Os caulinos da discórdia Versão para impressão
Escrito por Administrator   
Quinta, 27 Maio 2010 14:34

As populações queixam-se de 10 anos a viver com maus cheiros e outros malefícios. O presidente da Junta de Freguesia de Forjães alerta para os perigos que decorrem da manutenção dos aterros. A RESULIMA garante a eficácia nas suas instalações de Vila Fria. Cabe agora a Barcelos ceder terrenos para novo aterro, em 2011. Mas as contradições multiplicam-se.. (ver reportagem, opinião do presidente da Junta de Forjães e texto de opinião de Rogério Barreto, geógrafo)

 

Os polémicos caulinos de Fragoso não integram os estudos de impacte ambiental para o futuro aterro. O FORJANENSE soube pela RESULIMA que apenas estão na Agência Portuguesa do Ambiente resultados de estudos de impacte ambiental referentes a Palme e a dois locais em S. Gonçalo, na freguesia de Fragoso. Cabe agora a este organismo do Estado colocar à discussão pública aqueles estudos.

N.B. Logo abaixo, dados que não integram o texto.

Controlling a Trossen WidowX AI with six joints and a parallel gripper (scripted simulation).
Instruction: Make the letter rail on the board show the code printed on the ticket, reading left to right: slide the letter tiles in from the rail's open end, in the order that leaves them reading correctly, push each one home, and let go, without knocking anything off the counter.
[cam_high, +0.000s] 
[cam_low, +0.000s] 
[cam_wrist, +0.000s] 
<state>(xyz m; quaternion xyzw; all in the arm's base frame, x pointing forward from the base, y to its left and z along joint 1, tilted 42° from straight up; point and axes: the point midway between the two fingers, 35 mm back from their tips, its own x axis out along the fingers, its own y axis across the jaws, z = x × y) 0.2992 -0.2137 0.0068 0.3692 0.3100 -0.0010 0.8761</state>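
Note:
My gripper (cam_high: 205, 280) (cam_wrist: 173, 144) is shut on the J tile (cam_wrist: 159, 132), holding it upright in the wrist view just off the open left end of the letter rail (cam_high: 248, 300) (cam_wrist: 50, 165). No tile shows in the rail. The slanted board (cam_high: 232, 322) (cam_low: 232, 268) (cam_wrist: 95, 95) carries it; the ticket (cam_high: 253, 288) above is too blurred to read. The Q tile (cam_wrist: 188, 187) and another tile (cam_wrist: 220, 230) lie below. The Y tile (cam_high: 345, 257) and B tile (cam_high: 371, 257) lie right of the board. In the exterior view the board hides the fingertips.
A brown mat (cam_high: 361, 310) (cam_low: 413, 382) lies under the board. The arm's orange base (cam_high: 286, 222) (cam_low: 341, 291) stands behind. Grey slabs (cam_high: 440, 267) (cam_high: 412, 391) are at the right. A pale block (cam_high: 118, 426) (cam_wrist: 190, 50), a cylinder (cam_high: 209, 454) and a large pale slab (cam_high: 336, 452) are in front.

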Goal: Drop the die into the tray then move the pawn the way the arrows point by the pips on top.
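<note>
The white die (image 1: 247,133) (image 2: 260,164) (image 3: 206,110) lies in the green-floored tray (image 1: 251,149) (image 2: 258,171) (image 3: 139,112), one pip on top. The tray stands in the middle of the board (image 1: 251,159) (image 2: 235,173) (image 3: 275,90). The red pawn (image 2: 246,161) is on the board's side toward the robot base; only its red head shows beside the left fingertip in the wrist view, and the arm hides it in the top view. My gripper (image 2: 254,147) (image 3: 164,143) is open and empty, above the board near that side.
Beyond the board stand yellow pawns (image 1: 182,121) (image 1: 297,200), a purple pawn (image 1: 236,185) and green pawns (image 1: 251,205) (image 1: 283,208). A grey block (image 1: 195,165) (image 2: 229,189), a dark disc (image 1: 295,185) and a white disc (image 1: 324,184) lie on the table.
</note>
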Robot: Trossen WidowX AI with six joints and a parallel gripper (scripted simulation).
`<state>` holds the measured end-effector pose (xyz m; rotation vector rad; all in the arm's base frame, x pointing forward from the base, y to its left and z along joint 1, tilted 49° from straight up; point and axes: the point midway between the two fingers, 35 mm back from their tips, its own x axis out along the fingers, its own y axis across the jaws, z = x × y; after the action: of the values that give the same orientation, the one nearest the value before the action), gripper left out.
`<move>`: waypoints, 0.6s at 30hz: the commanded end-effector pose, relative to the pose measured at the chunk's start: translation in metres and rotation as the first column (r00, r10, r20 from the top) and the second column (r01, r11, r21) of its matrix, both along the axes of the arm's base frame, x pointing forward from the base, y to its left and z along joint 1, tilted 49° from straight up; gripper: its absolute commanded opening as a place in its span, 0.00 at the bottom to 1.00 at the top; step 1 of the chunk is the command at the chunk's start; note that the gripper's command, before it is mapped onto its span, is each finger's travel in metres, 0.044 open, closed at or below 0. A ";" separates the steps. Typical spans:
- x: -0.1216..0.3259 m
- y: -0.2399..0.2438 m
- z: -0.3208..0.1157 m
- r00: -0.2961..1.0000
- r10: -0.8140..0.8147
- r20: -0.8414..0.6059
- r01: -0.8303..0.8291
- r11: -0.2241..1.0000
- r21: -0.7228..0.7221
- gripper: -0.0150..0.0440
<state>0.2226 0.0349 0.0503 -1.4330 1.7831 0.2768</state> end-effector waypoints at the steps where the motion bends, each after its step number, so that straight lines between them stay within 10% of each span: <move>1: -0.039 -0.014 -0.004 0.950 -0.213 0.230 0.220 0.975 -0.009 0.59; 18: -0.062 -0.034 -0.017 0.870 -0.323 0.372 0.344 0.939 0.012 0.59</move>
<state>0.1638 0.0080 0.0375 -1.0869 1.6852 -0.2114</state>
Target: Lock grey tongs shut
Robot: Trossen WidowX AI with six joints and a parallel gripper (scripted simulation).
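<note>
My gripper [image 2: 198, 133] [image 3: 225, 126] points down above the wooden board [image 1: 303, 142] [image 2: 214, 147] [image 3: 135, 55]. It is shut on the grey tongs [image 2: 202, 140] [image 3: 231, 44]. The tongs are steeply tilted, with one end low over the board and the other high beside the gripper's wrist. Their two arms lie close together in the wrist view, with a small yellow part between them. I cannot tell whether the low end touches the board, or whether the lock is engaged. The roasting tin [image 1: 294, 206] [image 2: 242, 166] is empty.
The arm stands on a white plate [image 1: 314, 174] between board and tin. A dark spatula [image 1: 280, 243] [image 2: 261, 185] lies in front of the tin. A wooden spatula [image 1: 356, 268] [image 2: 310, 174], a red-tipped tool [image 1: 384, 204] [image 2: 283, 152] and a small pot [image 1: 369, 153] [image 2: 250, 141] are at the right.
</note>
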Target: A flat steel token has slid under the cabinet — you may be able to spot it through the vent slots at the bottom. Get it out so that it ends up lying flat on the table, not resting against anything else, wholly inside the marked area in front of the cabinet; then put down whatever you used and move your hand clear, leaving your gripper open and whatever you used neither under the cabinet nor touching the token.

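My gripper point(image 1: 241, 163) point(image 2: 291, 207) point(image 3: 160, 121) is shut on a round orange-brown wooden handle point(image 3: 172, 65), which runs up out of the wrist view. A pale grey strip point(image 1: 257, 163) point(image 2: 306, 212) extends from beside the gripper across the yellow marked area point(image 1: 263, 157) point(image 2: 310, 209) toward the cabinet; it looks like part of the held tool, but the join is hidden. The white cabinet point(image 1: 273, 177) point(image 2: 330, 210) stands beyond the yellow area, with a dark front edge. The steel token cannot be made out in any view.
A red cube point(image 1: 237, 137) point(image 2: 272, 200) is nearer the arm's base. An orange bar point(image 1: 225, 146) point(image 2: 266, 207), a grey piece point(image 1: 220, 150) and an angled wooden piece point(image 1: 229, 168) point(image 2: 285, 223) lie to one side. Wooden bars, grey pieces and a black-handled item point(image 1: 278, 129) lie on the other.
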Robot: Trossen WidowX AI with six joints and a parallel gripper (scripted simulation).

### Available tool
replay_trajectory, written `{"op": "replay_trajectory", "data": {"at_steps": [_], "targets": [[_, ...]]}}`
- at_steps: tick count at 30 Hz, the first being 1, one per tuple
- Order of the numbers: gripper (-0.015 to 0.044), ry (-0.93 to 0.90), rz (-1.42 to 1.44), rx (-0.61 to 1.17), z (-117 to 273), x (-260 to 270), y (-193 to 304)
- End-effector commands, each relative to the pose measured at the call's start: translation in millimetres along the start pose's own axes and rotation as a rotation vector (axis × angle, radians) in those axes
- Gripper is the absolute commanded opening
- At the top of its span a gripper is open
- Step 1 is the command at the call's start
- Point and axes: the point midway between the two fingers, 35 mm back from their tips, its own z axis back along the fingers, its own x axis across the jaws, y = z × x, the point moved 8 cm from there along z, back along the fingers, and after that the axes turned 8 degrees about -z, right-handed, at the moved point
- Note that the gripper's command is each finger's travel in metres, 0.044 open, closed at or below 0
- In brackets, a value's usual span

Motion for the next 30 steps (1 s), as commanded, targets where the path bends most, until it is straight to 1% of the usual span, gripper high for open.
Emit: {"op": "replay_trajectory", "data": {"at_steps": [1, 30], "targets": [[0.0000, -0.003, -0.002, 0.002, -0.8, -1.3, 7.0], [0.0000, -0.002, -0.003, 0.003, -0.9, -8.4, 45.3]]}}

O tratamento das actuais 125 mil toneladas de lixo que anualmente são descarregadas em Vila Fria, vai ter de passar, em 2011, para Barcelos, que substitui Viana neste trabalho. O autarca de Barcelos diz ter uma decisão tomada para os caulinos de Fragoso, com o apoio da ministra do Ambiente. A associação popular de Alvarães contra aquele local vai pedir à governante que reconsidere… Por seu turno, o presidente de freguesia de Palme nem sequer aceita discutir o assunto, apesar de reconhecer que um aterro na sua terra exigiria apenas a construção de 200 metros de acessos. Mas ele prefere preservar a ruralidade…

E se ambientalistas garantem que no monte S. Gonçalo é vantajoso por ser afastado das populações e se poder escavar alvéolos nas rochas, evitando impacto visual, o presidente de Fragoso assume que não foi ele a sugerir o local dos caulinos, mas também não quer o futuro aterro naquele monte, por causa dos ventos Sul/Norte que trariam os cheiros, caso fosse ali colocado o novo depósito de lixos da RESULIMA. Estes receios fundamentam-se por, actualmente, se sentir um odor incómodo, emitido pelo aterro de Vila Fria. Ambientalistas esclarecem, que foi o incêndio de uma cortina árborea naquele local e o facto de, agora, o lixo já estar muito elevado e próximo da sua capacidade limite, que leva à existência de cheiros.

Quem defende a manutenção do actual aterro, por mais alguns anos, é o presidente do município de Esposende, justificando a opinião com a actual situação financeira do país. José Emílio Viana, da RESULIMA, contrapõe: «É uma previsão muito optimista». Recorde-se que 51 por cento da RESULIMA é propriedade do Estado e, a parte restante, dos municípios de Viana do Castelo, Esposende, Barcelos, Ponte de Lima, Ponte da Barca e Arcos de Valdevez.